#### WHAT TO WORK ON
Reproduce the data below in full and exclude every picture.

** Opening DATASET SECTION block **

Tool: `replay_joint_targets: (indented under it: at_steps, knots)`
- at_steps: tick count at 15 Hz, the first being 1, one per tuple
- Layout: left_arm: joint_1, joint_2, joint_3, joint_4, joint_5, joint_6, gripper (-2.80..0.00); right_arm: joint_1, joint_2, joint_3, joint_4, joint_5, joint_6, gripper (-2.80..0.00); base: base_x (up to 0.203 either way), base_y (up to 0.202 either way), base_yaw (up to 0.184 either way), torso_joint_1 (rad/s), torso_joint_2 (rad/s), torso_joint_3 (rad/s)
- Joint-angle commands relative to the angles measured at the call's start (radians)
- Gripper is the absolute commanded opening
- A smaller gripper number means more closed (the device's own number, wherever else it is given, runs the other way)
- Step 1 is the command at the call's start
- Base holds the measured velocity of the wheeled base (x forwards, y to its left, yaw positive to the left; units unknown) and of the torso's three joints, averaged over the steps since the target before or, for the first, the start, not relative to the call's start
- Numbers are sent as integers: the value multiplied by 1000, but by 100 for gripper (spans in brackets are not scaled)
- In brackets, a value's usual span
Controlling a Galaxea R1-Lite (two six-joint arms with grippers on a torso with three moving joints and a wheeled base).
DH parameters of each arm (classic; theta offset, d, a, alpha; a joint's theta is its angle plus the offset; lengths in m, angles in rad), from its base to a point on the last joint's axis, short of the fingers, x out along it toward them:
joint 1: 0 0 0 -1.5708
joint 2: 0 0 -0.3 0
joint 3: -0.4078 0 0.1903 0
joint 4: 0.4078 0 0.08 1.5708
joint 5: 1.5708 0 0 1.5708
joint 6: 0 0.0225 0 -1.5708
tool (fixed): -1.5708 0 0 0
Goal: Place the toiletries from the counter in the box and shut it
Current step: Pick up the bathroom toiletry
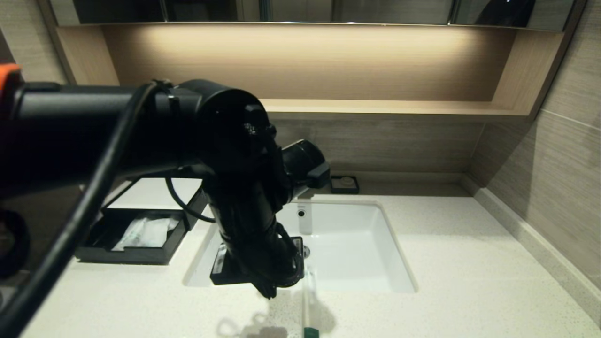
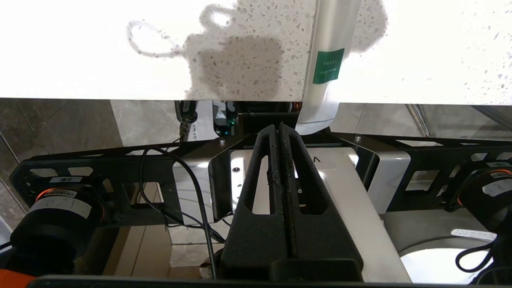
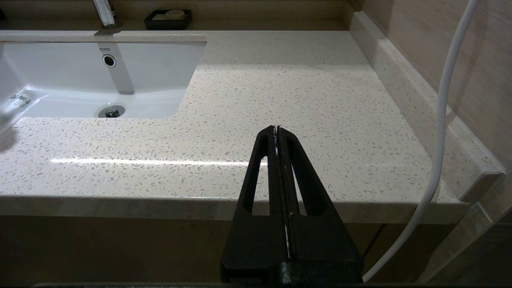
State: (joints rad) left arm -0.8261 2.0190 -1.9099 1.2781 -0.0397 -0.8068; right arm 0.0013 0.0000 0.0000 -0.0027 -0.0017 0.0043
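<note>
Warm strip light glowing along the wooden shelf (image 1: 389, 109), counter (image 1: 446, 263) evenly lit, left arm (image 1: 244, 197) a near-black silhouette, soft arm shadow on speckled stone, left wrist view overexposed to white glare, streak reflection in right wrist view

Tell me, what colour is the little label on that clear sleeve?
Green, with pale lettering, on the clear sleeve. The left wrist view shows it best.
</note>
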Motion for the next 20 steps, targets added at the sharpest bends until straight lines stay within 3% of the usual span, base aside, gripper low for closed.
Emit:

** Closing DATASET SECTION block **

#### RESULT
Tool: `replay_joint_targets: (indented under it: at_steps, knots)`
- at_steps: tick count at 15 Hz, the first being 1, one per tuple
- Layout: left_arm: joint_1, joint_2, joint_3, joint_4, joint_5, joint_6, gripper (-2.80..0.00); right_arm: joint_1, joint_2, joint_3, joint_4, joint_5, joint_6, gripper (-2.80..0.00); base: base_x (up to 0.203 either way), base_y (up to 0.202 either way), base_yaw (up to 0.184 either way), torso_joint_1 (rad/s), torso_joint_2 (rad/s), torso_joint_3 (rad/s)
- Joint-angle commands relative to the angles measured at the call's start (radians)
- Gripper is the absolute commanded opening
- A smaller gripper number means more closed (the device's own number, wherever else it is given, runs the other way)
- Step 1 is the command at the call's start
- Base holds the measured velocity of the wheeled base (x forwards, y to its left, yaw positive to the left; units unknown) and of the torso's three joints, averaged over the steps since the target before or, for the first, the start, not relative to the call's start
- Numbers are sent as integers: the value multiplied by 1000, but by 100 for gripper (spans in brackets are not scaled)
- In brackets, a value's usual span
Controlling a Galaxea R1-Lite (two six-joint arms with grippers on a torso with three moving joints and a wheeled base).
DH parameters of each arm (classic; theta offset, d, a, alpha; a joint's theta is its angle plus the offset; lengths in m, angles in rad), from its base to a point on the last joint's axis, short of the fingers, x out along it toward them:
joint 1: 0 0 0 -1.5708
joint 2: 0 0 -0.3 0
joint 3: -0.4078 0 0.1903 0
joint 4: 0.4078 0 0.08 1.5708
joint 5: 1.5708 0 0 1.5708
joint 6: 0 0.0225 0 -1.5708
tool (fixed): -1.5708 0 0 0
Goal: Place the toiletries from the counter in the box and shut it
Current step: Pick up the bathroom toiletry
State: (joints rad) left arm -0.8261 2.0190 -1.9099 1.2781 -0.0397 -0.8068; right arm 0.0013 0.0000 0.0000 -0.0027 -0.0017 0.0043
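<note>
Warm strip light glowing along the wooden shelf (image 1: 389, 109), counter (image 1: 446, 263) evenly lit, left arm (image 1: 244, 197) a near-black silhouette, soft arm shadow on speckled stone, left wrist view overexposed to white glare, streak reflection in right wrist view

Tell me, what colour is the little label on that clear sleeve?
Green, with pale lettering, on the clear sleeve. The left wrist view shows it best.
</note>
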Motion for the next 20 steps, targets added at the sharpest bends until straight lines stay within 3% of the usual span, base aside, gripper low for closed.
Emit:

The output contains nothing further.